7 New Rules Lessons from the Network by Ray Strackbein
Networking has less to do with technology than it does with improving our business, family, social and personal lives. Here are seven actions you can take to ease your transition into the Information Age:
1. Relax control
2. Read Mars and Venus, then throw it away
3. Move from control to facilitation
4. Focus on abilities
5. Adjust the environment to suit the people
6. Pay attention to learning styles
7. Promote cooperation, communication, and connection
1. Relax control.
The Internet does not have one single individual computer, group, organization or country controlling it.
The Internet is an amazing worldwide example of how dramatically different individuals can cooperate and responsibly communicate with one another for a common goal - the sharing of information.
In the Information Age, control is much less rigid than in the past. Those still stuck in the Industrial Age worry about anarchy. Compared to the extreme control of the Industrial Age, less control may
indeed seem like anarchy, but it works! Relaxed control is not anarchy.
2. Read Mars and Venus, then throw it away.
Reading Mars and Venus helps us shift out of the mindset that "everyone is just like me" or "I am just like everyone else."
It reminds us different people view the world differently, even people within the same group. Be careful not to generalize that all members of a given group are the same. After you read it,
throw it away because all men do not think or communicate alike, nor do women.
3. Move from control to facilitation.
Society changes in the same way technology changes.
When email first became popular, computer consultants complained that managers resisted email because messages should travel through the organization in the correct manner. Using email, workers bypassed the chain
of command and communicated with counterparts in other departments or even in other countries. They sent messages to the boss. This was heresy. Email facilitated communication, reduced miscommunication and
increased cooperation.
Corporations, government, and the military rigidly controlled communications; now they value facilitating communications. Managers are now facilitators, not controllers.
Even in the military, computers and satellites promote direct, lateral communications that no longer follows the chain of command.
4. Focus on abilities.
When you can program a computer from home, who cares if you sit in a wheelchair or have a body odor problem.
Getting the job completed is paramount in the Information Age.
On the network, computers don't care about color or status. Beige or black doesn't matter. Neither does it matter whether a computer sits on the floor or on the desk. What matters is how well they communicate and process information.

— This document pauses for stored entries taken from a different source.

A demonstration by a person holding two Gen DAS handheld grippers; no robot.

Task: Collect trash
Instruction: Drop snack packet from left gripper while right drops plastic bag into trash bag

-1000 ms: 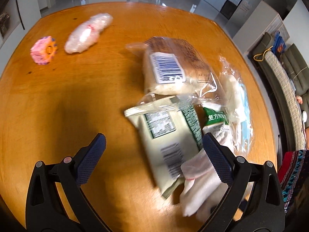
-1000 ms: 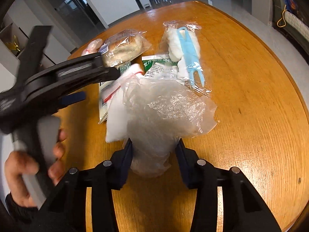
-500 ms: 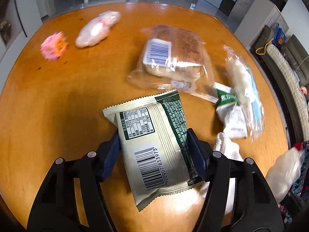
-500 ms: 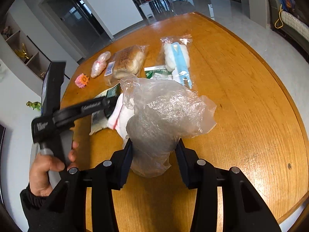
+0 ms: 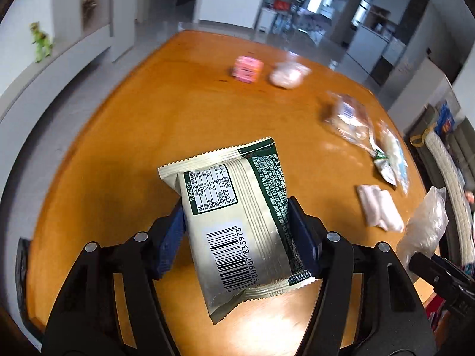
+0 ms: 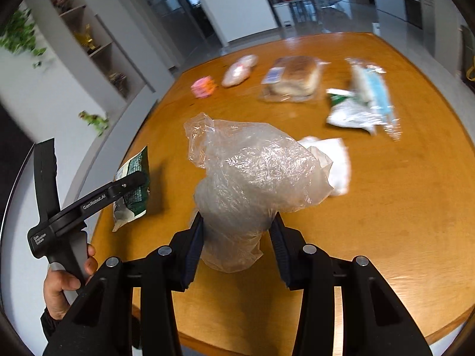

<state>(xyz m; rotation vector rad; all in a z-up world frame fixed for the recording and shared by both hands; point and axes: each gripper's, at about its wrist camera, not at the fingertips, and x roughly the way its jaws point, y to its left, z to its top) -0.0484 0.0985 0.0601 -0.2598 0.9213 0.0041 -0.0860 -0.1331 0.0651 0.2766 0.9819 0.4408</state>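
Observation:
My left gripper [image 5: 236, 225] is shut on a cream and green snack wrapper [image 5: 234, 207] with a barcode, held above the left part of the round wooden table [image 5: 118, 154]. From the right wrist view the same wrapper [image 6: 132, 190] shows clamped in the left gripper, gripped by a hand [image 6: 63, 284]. My right gripper [image 6: 237, 237] is shut on a crumpled clear plastic bag [image 6: 252, 172], lifted over the table's near side. That bag [image 5: 424, 222] appears at the right edge of the left wrist view.
On the table [image 6: 400, 207] lie a white tissue [image 6: 335, 160], a bagged bread loaf [image 6: 294, 80], a green and white sachet [image 6: 347, 112], a packet with a blue mask [image 6: 374, 89], a pale wrapped lump [image 6: 237, 71] and a pink cube [image 6: 203, 87]. A shelf unit [image 6: 89, 44] stands left.
My left gripper closed on the snack wrapper, lifted it and swung left, away from the pile. My right gripper, still holding the plastic bag, rose and drew back from the table.

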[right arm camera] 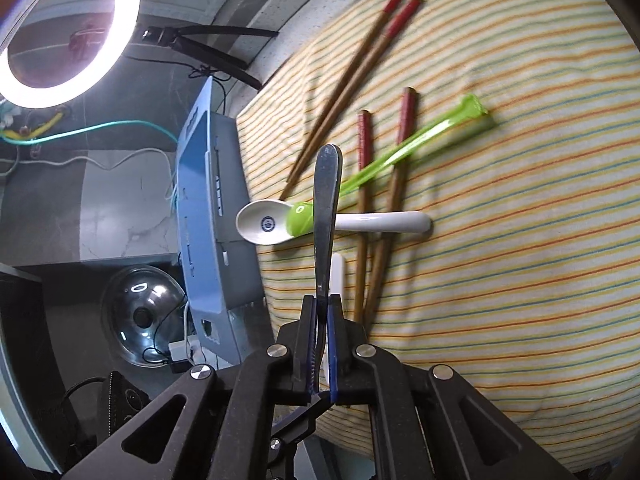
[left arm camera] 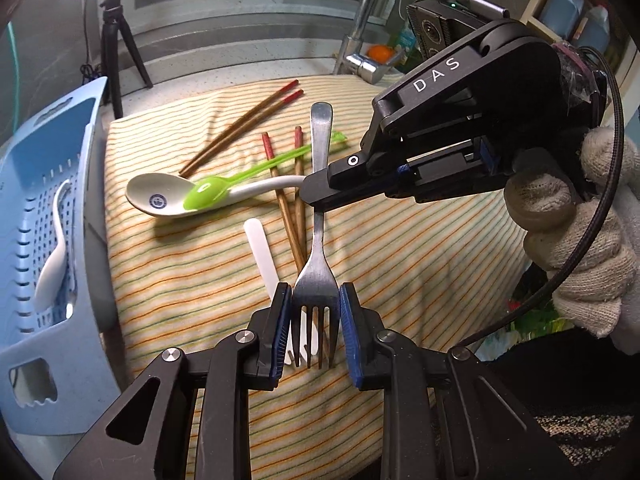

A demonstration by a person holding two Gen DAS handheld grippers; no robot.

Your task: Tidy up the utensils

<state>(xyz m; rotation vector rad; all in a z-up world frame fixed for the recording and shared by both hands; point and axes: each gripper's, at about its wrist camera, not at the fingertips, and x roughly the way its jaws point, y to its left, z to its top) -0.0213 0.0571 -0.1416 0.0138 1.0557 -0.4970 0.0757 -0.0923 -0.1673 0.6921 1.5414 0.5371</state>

5. Adjust the environment to suit the people.
In the early days, computers worked behind glass windows in their climate controlled rooms, while the typing pool struggled in steamy, smoke-filled offices.
We have been careful to give our precious computers the proper voltage, the right cables and the right temperature. Funny, we have been providing the proper environment and support systems for machines
and computers, but we still have trouble with the idea of appropriately supporting people. People are more productive in a supportive environment.
6. Pay attention to learning styles.
Some learn best from a lecture. Some want to read all about it. Some want to try first and learn later. Just as you don't put a CD-ROM in your floppy drive or in your fax machine, allow different humans
to absorb information in their favorite ways.
7. Promote cooperation, communication and connection.
Think win-win. Cooperate and communicate.
Computers on a network must cooperate to pass messages to each other or the network shuts down. People, businesses and relationships shut down without cooperation.
To cooperate, we must maintain a connection and communicate. The Information Age requires people to improve cooperation, communication and connection skills. Each computer on a network announces its desired communication method. We humans need to declare to each other who we are and how we communicate.
Business adopts concepts that work in technology. We are throwing away the assembly line, cookie-cutter way of dealing with people and adopting a networking approach.
For a computer network to work, each piece of equipment must know:
1. Its identity
2. How it is connected
3. How to communicate
These three criteria are essential for any entity to thrive in the Information Age -- organization or human. Each person, business, department, and committee must know every one of those three things, or they
will be assimilated or dismissed. These are new skills for the Information Age. The Industrial Age valued the exact opposite. If we are not prepared to even understand those three concepts, we are not
prepared to live in the Information Age.